Chi ha una difficile situazione familiare alle spalle potrebbe far riferimento ai genitori "come li avrebbe voluti": forse gli potrebbe così riuscire un po' più facile comprendere l'argomento.
Al giorno d'oggi, inoltre, molti bambini e giovani hanno tutto dal punto di vista materiale, ma non vengono più educati alla gratitudine, a saper ascoltare i genitori, ma anche altri adulti di riferimento, che cercano di fare il loro bene. La gratitudine è importante nelle relazioni, ognuno di noi si sente ferito dalle persone ingrate, e questo vale anche nei confronti di Dio.

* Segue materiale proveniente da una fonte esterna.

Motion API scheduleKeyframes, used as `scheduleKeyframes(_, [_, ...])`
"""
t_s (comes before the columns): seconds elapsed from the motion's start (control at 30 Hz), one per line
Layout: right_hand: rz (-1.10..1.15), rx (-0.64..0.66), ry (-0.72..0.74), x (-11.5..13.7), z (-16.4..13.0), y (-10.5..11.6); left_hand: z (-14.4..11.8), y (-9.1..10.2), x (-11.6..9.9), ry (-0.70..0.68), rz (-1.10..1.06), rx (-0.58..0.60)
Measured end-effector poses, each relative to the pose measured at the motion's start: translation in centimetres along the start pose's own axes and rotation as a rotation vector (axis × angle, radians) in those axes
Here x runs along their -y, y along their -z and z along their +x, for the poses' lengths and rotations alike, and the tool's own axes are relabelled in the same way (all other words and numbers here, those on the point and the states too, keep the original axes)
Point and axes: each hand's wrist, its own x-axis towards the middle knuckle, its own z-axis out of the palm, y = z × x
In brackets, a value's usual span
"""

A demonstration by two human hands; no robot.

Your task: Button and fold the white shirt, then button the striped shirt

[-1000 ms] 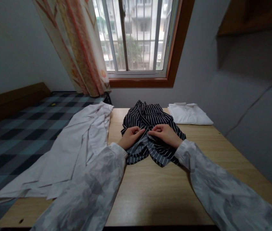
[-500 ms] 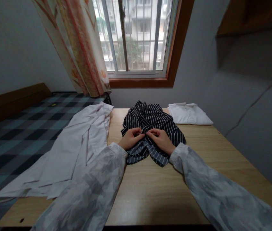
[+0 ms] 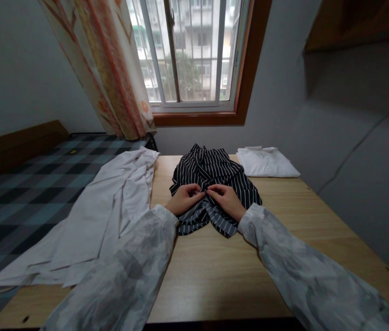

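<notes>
A black shirt with white stripes (image 3: pixel 211 163) lies bunched on the wooden table (image 3: pixel 201 280) in front of me. My left hand (image 3: pixel 185 197) pinches the fabric near the middle of the shirt, thumb against fingers. Close beside it, my right hand (image 3: pixel 227 198) pinches the same spot from the other side, fingertips almost meeting. Whatever small part lies between the fingertips is too small to make out. Below the hands, two flaps of the shirt spread apart, showing the greyer inner side of the cloth.
Rumpled white shirts (image 3: pixel 101 207) lie along the table's left side, partly over the checked bed (image 3: pixel 25 193). A folded white shirt (image 3: pixel 266 163) rests at the back right corner. Behind the table are a window (image 3: pixel 194 55) and a curtain (image 3: pixel 111 69).
The whole view has shifted slightly, so everything sits a little further left. Both hands keep pinching the striped shirt, with hardly any movement of the fingers.
</notes>
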Motion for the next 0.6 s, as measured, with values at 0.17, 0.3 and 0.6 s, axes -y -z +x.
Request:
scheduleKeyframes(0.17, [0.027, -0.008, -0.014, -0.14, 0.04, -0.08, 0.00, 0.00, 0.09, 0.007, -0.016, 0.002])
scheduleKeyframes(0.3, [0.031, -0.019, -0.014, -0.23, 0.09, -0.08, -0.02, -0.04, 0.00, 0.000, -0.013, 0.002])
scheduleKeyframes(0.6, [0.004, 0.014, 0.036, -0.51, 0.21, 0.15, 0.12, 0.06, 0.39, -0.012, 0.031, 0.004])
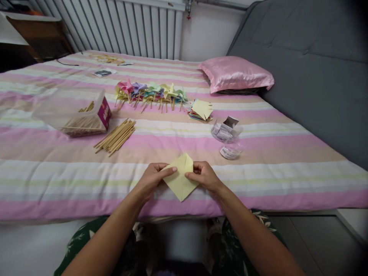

«...servire a Dio è regnare...»
A. Rosmini - Storia dell'Amore
Solo in Dio c'è conforto e fortezza nei dolori
Mentre é a Padova per gli studi universitari, Antonio viene a sapere della poca salute del fratello Giuseppe. Alla notizia si addolora, ma al tempo stesso ripone grande fiducia in Dio, sapendo che ogni cosa è da Lui disposta per il nostro bene. Così scrive alla madre:
«[...] Ma, ohimè! che la nuova della poca salute del fratello mi ferisce profondamente: si assicuri che questa fu per me un arrecarmi la più amara afflizione. Ma pure sia benedetto Dio in ogni cosa, ed Egli, che ci dà tutti i beni, saprà troppo ben la ragione perché talvolta vi frammischia dei mali. Riposiamo in lui: un cuore che sa mirare e appoggiare in Dio trova in lui conforti e sì fatta fortezza, che pare cosa incredibile e miracolosa ai volgari, ed anche a tutta la profana filosofia. Si dica pure e si vanti, che proprio è della natura umana sentire, e amareggiarsi nei mali: intanto chi sa i prodigi della pietà, sa pure che nel suo Dio il cristiano trova non solo medicina, e requie ai dolori, ma anche consolazione sì grande, che, sparite e dileguate le amarezze e le nebbie, una incredibile dolcezza resta solo nel pianto medesimo, e una serenità pura e soave [...]»3).
Note:
1) Catechesi V, Rovereto 7 dicembre 1834, in ROSMINI ANTONIO, Catechesi parrocchiali, collana "Antonio Rosmini, Maestro per il terzo millennio", Le Opere: 1, (a cura di Gianni Picenardi), Edizioni Rosminiane Sodalitas, Stresa 2012, p. 33.
2) Catechesi IV, Rovereto 30 novembre 1834, in ROSMINI ANTONIO, Catechesi parrocchiali, op. cit., p. 30.
3) ROSMINI A., Epistolario completo, Lettera 97, Padova 29 gennaio 1817, [alla Nobile Signora Giovanna Rosmini a Rovereto].